West Virginia Attorney General Darrell McGraw announced Wednesday that his office entered a settlement agreement with Financial Credit Services (FCS) that netted canceled debts of $6,675,474 for 1,451 West Virginia consumers.
FCS, a debt purchaser based in Palatine, Ill., said that most of the debt in question was held in credit card accounts from major issuers such as Bank One, Citi, Chase, GE Capital, Household, MNBA, and Providian.
The settlement comes after an investigation initiated by McGraw’s office in January 2007. The investigation was triggered by complaints against FCS that it was collecting in the state without a proper license.
In addition to relieving consumers of the indebtedness, FCS also agreed to refund all payments it collected, $2,481. The amount collected was likely small because FCS said it only contacted three per cent of the consumers.

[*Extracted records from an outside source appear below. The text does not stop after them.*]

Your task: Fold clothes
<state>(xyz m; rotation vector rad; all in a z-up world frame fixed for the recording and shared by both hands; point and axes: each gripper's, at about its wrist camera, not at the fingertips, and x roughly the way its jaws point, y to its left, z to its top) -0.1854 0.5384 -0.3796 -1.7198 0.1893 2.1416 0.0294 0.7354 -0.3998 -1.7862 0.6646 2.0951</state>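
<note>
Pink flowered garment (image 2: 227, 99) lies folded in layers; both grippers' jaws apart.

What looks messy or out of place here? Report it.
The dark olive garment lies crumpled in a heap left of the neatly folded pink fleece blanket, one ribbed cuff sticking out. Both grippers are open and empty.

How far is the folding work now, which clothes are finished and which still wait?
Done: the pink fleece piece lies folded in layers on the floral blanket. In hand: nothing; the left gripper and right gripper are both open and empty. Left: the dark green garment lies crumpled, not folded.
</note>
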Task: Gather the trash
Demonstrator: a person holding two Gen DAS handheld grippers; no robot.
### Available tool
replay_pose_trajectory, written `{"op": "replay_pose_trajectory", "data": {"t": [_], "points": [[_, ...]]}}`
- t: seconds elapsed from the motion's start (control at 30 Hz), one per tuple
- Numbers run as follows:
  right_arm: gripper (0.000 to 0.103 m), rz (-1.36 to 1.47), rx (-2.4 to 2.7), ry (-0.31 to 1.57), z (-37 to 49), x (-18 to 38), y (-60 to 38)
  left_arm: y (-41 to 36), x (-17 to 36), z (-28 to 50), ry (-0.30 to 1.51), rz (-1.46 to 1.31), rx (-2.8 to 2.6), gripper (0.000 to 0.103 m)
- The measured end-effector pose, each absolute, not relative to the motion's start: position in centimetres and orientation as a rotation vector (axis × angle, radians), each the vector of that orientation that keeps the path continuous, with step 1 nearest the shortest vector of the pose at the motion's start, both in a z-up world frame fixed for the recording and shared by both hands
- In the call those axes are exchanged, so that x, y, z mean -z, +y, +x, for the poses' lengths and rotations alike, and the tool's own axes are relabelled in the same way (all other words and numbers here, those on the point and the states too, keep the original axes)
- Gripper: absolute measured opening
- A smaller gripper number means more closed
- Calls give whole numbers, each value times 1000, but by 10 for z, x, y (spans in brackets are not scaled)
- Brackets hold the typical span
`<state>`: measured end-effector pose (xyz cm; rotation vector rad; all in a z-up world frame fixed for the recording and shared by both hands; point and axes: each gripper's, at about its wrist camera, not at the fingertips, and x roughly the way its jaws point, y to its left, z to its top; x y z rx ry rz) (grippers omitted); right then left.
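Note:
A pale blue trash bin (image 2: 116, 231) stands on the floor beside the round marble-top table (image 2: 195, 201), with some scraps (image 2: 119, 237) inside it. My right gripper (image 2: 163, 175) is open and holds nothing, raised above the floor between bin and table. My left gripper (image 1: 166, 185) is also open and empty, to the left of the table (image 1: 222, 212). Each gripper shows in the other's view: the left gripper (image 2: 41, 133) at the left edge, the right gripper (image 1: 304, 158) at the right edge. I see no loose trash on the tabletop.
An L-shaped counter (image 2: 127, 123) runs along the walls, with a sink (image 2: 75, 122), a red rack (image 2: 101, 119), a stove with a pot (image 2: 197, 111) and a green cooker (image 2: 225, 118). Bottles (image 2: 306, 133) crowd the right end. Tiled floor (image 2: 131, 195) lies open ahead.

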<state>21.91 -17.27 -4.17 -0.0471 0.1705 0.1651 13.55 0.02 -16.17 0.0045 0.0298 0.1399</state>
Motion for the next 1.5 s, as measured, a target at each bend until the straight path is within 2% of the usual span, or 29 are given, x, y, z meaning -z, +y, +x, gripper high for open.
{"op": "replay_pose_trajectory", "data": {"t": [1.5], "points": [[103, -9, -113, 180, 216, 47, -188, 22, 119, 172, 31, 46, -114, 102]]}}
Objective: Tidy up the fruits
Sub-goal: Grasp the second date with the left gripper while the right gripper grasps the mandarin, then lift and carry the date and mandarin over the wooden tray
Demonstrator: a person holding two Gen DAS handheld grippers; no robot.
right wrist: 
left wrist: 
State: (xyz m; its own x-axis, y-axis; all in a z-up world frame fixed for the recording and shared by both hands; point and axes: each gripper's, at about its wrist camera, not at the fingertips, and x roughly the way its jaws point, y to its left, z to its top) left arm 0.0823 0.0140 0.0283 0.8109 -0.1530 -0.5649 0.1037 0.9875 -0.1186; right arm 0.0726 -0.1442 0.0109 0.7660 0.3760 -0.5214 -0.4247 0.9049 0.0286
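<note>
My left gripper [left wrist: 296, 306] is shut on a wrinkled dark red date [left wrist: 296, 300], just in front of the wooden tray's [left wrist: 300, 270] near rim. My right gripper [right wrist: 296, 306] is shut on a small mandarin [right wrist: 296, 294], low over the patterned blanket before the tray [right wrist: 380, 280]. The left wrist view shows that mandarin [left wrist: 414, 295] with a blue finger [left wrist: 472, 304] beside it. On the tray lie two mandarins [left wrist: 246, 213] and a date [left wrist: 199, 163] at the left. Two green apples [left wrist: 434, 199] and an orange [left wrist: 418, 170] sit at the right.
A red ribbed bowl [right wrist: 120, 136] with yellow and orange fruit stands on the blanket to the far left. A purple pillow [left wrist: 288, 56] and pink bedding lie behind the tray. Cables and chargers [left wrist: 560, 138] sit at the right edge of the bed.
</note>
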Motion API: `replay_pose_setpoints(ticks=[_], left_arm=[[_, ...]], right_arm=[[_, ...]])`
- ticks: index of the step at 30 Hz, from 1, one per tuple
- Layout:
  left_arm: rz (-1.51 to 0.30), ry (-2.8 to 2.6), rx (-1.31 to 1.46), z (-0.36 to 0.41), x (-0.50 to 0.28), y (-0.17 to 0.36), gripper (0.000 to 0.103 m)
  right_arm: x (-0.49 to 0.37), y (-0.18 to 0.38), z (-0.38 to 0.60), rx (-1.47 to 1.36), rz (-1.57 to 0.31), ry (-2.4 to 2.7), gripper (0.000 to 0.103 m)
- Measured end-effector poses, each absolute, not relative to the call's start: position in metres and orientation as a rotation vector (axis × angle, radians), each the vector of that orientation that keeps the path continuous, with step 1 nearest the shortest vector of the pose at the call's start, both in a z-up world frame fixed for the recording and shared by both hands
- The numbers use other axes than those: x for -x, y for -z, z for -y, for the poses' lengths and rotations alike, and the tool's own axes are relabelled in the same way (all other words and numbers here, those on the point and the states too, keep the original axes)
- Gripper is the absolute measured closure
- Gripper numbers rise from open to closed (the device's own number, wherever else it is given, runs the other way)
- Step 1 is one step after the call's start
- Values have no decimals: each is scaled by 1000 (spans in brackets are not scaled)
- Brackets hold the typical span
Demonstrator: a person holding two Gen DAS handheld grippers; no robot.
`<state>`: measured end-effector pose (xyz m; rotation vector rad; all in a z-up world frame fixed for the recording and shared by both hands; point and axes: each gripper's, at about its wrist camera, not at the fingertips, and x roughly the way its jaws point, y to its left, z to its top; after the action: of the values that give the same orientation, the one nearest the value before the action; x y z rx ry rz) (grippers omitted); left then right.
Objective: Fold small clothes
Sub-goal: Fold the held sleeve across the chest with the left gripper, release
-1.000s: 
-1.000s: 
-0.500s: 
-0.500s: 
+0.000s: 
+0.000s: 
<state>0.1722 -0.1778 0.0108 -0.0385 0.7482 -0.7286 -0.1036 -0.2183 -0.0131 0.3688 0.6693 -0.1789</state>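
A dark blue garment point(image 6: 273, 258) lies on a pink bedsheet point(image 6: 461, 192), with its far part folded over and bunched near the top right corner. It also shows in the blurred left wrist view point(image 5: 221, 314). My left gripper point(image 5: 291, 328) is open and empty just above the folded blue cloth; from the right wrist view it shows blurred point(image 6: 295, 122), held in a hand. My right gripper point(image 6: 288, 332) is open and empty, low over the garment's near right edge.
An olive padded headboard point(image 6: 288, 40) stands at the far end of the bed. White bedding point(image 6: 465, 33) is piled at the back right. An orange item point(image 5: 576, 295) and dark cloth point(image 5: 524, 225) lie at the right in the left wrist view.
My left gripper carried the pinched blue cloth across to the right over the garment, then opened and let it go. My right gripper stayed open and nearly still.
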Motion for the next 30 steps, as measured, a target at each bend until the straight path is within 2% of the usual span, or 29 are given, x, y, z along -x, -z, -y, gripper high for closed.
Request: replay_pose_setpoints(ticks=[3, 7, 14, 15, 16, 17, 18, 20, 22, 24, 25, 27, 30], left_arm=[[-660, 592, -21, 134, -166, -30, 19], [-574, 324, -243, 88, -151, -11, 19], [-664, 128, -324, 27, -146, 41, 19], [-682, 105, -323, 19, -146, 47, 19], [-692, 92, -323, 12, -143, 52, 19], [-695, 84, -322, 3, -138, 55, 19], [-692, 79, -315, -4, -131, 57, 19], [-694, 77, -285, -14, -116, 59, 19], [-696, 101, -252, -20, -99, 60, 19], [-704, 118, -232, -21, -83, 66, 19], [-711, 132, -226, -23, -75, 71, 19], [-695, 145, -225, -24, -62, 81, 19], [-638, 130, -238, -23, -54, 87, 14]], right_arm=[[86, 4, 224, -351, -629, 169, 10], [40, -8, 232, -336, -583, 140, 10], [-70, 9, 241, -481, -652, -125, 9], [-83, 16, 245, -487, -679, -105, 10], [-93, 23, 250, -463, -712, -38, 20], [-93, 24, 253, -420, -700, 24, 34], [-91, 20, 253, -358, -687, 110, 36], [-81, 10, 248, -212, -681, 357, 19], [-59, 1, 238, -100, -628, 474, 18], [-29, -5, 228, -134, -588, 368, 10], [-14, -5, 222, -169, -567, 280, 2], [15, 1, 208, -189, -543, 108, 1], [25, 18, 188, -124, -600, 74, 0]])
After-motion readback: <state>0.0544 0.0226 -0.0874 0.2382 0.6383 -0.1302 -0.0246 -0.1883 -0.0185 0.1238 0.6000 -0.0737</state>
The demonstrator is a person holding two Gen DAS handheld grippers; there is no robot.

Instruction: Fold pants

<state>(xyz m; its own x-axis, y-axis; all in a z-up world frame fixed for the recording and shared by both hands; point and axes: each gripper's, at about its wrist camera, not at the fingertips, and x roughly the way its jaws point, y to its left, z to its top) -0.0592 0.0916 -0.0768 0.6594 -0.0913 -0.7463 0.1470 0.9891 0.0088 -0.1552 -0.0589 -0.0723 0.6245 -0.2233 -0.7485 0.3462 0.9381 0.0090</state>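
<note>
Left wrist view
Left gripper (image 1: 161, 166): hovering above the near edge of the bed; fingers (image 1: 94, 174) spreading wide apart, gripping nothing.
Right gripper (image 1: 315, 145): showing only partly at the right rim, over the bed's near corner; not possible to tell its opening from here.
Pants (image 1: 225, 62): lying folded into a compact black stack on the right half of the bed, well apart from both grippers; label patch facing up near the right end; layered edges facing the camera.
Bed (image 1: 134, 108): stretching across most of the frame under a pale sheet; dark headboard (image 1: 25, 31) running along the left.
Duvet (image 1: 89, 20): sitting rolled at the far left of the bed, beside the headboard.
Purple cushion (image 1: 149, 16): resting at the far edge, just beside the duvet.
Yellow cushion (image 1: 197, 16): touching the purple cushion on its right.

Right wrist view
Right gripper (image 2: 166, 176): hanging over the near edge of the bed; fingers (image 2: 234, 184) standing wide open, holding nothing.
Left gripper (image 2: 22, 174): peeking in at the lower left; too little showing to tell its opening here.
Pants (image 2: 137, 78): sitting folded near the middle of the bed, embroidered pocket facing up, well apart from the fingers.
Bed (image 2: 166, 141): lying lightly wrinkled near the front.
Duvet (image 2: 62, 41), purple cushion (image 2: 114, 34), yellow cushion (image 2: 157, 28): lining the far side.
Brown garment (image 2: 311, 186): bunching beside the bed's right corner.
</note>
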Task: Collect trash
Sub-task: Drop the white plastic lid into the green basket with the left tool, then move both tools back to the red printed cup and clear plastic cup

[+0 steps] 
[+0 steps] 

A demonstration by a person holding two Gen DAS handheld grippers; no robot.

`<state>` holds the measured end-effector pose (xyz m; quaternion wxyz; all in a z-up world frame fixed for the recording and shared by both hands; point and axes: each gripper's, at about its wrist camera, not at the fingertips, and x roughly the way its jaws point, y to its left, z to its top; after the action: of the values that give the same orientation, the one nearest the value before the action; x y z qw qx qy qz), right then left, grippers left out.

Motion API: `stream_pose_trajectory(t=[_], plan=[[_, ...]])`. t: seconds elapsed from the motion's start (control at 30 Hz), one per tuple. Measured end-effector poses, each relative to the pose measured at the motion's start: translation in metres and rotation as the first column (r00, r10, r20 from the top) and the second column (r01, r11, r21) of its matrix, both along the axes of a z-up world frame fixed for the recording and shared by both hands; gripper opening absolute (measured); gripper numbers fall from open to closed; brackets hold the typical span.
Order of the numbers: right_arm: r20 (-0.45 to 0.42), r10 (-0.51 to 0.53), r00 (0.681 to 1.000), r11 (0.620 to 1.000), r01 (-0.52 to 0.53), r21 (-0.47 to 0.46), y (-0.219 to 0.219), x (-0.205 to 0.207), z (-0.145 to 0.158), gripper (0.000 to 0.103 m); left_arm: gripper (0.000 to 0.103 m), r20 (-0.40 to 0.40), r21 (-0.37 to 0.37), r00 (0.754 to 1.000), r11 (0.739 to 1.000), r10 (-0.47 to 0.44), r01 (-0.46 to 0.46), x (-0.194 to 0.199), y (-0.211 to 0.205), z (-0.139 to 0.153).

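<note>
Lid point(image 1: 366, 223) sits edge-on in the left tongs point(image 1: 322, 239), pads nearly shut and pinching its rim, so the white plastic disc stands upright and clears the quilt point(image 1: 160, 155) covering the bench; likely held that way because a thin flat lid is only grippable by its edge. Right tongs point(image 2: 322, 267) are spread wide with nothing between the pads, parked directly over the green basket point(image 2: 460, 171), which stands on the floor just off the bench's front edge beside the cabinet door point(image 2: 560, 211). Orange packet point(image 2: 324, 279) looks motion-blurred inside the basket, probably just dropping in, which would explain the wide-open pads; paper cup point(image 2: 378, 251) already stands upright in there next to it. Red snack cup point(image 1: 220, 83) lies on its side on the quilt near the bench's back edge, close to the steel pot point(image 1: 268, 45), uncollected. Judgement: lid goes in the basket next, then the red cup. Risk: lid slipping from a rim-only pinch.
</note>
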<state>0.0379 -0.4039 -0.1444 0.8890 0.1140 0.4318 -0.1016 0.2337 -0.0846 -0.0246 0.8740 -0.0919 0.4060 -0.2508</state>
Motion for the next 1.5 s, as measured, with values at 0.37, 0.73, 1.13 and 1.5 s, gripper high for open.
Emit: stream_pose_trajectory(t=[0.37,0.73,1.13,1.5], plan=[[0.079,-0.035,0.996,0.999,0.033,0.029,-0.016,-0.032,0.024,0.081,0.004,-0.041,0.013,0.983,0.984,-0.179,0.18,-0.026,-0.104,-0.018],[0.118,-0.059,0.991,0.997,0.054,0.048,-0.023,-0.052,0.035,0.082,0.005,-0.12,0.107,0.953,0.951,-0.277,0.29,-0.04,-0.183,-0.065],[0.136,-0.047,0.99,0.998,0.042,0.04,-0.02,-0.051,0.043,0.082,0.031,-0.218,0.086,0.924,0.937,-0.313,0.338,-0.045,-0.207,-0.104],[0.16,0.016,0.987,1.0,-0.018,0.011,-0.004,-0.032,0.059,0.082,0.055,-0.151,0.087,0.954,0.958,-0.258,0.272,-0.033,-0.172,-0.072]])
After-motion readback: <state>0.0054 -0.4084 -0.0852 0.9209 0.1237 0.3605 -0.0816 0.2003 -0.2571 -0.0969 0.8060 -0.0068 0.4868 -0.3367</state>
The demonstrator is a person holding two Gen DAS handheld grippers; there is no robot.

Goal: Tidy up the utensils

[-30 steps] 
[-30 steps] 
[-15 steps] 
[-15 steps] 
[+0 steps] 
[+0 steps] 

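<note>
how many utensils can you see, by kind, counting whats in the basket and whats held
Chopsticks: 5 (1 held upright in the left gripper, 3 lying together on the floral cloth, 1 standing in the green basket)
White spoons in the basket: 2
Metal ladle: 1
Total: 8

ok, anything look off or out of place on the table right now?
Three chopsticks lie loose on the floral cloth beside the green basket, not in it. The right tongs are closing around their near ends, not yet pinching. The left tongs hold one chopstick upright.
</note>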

McGraw said in a statement, “My office remains concerned about the debt purchasing industry, which typically purchases accounts for pennies on the dollar and rarely obtains any proof of the debt that would be admissible as evidence in a court. This practice is troublesome because state and federal laws require that collection agencies be able to verify a debt when disputed by consumers, an important obligation to consumers that debt purchasers can rarely meet. Notwithstanding our concerns, I commend FCS for granting this important relief to West Virginia consumers despite the fact that so few consumers were contacted.”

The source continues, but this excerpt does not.